2 Best ETFs for Non-Registered Accounts in Canada (June 2026)
The best ETFs for non-registered accounts in Canada include VUN.TO (~0.06% MER), XAW.TO (~0.22%), and tax-efficient options like HXT.TO and HXQ.TO. These ETFs focus on capital gains and low distributions, helping investors minimize taxes and improve after-tax returns in taxable investment accounts.
Choosing the best ETFs for a non-registered account in Canada is all about tax efficiency. Unlike TFSAs and RRSPs, investment income here is taxable, so minimizing distributions and maximizing capital gains becomes critical.
ETFs like VUN.TO and XAW.TO are popular because they provide broad diversification while keeping costs low. Some investors also use swap-based ETFs like HXT.TO or HXQ.TO to reduce taxable distributions.
In this guide, we break down the best ETFs for non-registered accounts in Canada, focusing on tax efficiency, diversification, and long-term after-tax returns.
At a Glance: Quick Comparison
Side-by-side snapshot of fees, yield, and returns. Data updates daily.
| ETF | MER | AUM | Yield | YTD | 1Y |
|---|---|---|---|---|---|
Top VUN.TO Vanguard US Total Market | — | $18.2B | 0.80% | +12.31% | +30.12% |
XAW.TO iShares Core MSCI All Country World ex Canada Index ETF | — | $4.2B | 1.25% | +13.27% | +30.81% |
What Is an ETF?
The best ETF strategy for a non-registered account in Canada is to prioritize tax efficiency by minimizing interest income and foreign withholding tax while favoring capital gains.
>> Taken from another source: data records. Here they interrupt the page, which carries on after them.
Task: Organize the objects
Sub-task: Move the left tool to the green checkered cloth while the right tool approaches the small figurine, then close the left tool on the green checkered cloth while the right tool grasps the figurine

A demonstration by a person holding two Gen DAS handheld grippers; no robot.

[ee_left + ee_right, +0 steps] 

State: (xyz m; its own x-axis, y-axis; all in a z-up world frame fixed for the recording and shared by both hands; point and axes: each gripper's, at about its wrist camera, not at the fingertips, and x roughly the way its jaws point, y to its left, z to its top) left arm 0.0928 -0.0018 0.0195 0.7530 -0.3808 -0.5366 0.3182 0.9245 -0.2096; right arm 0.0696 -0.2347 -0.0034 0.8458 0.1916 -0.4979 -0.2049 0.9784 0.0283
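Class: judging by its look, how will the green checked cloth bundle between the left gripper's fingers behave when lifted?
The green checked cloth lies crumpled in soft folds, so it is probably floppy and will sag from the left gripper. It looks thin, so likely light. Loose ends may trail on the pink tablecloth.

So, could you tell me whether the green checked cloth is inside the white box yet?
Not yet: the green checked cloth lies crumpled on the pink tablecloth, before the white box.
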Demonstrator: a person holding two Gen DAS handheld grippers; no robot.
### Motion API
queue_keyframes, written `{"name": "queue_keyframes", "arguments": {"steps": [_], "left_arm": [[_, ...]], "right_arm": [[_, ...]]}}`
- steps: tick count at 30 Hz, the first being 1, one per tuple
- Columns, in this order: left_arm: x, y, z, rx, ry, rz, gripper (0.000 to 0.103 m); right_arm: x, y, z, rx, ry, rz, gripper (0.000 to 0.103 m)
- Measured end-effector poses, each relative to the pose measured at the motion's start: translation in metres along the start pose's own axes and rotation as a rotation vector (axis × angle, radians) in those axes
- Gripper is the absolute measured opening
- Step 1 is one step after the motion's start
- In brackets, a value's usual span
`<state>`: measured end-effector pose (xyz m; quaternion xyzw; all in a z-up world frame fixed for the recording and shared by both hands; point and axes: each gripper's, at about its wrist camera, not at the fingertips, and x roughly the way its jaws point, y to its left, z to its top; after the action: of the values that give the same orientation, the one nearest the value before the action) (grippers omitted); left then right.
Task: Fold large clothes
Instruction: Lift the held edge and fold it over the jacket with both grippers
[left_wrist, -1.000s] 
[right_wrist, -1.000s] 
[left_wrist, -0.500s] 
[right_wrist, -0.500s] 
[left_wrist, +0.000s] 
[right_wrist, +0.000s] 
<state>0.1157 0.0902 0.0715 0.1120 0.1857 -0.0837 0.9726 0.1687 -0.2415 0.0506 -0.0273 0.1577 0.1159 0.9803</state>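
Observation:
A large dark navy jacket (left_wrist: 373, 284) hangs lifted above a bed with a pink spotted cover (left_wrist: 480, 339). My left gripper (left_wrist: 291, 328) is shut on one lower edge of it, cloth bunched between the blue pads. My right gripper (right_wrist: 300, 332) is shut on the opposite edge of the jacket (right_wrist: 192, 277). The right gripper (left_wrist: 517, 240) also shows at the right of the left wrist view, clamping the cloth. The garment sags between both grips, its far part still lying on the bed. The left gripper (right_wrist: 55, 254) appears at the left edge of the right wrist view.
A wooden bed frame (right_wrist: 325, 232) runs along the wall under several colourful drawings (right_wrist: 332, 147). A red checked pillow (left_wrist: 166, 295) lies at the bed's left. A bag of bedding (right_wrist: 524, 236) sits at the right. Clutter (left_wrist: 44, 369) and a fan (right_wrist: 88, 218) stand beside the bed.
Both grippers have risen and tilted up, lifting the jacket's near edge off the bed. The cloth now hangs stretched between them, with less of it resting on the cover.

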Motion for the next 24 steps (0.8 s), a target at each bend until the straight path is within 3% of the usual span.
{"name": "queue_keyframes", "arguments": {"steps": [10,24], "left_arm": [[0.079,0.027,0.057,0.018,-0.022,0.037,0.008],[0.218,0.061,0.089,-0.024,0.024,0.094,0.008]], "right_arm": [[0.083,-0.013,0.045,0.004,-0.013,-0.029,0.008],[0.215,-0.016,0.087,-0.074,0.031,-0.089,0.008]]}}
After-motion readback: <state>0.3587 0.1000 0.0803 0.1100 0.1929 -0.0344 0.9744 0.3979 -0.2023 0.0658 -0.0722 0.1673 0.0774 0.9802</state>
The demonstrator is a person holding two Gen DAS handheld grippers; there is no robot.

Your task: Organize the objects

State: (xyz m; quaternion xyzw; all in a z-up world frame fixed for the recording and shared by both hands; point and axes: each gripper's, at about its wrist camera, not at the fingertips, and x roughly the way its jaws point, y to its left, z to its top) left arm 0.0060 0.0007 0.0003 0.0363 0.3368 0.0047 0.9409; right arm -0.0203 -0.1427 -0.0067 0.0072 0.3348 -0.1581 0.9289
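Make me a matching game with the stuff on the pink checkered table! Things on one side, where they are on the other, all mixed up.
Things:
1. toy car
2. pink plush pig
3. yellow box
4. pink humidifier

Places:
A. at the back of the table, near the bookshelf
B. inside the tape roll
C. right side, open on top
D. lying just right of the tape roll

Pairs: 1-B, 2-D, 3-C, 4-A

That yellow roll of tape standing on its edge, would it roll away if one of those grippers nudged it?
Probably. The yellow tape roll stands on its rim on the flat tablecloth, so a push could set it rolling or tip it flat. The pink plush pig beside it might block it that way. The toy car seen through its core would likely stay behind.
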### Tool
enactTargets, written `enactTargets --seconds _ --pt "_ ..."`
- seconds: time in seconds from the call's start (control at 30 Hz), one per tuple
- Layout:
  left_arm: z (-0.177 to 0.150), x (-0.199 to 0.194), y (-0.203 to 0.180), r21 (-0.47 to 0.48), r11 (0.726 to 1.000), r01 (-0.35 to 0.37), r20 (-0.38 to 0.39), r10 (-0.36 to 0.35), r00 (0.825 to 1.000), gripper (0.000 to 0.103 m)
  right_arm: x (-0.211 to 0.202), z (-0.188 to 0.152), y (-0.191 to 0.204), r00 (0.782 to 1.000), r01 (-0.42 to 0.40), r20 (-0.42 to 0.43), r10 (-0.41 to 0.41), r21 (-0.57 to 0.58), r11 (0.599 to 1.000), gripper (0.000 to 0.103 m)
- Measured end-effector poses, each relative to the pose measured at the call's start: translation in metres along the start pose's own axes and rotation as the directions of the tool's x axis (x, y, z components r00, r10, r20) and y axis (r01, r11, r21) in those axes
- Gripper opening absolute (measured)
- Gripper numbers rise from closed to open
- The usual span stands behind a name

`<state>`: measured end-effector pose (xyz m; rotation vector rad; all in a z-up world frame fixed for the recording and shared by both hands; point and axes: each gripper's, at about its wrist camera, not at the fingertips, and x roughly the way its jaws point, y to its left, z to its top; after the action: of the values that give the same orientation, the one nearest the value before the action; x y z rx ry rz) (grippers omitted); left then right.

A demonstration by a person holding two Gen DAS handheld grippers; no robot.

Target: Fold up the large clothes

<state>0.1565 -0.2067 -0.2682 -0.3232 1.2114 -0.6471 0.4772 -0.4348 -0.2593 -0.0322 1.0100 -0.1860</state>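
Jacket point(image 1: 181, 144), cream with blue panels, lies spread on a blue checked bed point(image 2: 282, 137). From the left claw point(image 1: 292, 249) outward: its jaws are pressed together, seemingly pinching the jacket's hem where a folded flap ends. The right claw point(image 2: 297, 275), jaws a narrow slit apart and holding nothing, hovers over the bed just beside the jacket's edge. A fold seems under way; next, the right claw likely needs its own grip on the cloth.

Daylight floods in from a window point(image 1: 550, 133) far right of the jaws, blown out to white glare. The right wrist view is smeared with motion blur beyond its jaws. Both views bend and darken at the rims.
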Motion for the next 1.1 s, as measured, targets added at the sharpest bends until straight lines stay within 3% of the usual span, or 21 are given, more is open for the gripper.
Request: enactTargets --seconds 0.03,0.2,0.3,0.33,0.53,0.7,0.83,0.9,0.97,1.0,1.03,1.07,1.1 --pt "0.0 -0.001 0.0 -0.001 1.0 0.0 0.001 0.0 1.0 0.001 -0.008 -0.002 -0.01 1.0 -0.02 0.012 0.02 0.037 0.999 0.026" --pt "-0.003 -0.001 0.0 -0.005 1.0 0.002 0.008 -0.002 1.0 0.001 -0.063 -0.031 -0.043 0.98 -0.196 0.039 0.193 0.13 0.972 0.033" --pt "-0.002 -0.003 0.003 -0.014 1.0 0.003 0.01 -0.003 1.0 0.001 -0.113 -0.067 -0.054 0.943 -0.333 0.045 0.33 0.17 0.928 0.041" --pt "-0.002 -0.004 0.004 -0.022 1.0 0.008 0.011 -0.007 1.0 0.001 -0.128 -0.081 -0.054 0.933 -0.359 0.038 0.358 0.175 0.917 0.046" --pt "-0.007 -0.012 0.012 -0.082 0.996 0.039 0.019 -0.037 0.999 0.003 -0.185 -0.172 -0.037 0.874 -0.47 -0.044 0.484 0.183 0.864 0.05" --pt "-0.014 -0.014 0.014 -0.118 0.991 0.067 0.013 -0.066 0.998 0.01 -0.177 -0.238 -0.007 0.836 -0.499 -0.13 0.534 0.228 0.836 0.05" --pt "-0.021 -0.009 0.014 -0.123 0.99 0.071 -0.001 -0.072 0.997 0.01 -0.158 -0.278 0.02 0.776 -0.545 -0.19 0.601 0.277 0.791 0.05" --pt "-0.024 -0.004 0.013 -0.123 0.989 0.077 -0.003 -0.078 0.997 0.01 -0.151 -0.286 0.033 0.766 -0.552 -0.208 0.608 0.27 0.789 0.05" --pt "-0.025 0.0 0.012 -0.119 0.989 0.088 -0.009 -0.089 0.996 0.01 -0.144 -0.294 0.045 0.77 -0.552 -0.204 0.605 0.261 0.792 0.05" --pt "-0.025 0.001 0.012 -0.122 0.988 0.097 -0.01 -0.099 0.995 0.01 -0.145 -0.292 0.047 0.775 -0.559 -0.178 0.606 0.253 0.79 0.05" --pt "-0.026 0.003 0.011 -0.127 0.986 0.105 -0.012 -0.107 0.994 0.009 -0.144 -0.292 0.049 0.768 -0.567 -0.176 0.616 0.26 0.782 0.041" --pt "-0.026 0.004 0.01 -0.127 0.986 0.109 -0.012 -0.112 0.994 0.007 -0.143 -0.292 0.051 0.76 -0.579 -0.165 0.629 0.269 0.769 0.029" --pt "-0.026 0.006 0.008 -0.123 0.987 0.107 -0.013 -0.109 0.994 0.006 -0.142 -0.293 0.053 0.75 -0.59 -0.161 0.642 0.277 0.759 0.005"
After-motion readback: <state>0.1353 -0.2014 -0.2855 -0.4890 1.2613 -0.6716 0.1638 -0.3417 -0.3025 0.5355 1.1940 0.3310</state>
For example, VUN.TO (~0.06% MER) provides broad U.S. market exposure, while XAW.TO (~0.22%) offers global diversification excluding Canada. HXT.TO (~0.03%) and HXQ.TO (~0.20%) use total return swap structures to reduce taxable distributions.
In non-registered accounts, capital gains are taxed more favourably than interest income. Investors should focus on low-turnover ETFs, tax-efficient structures, and proper asset location to improve after-tax returns.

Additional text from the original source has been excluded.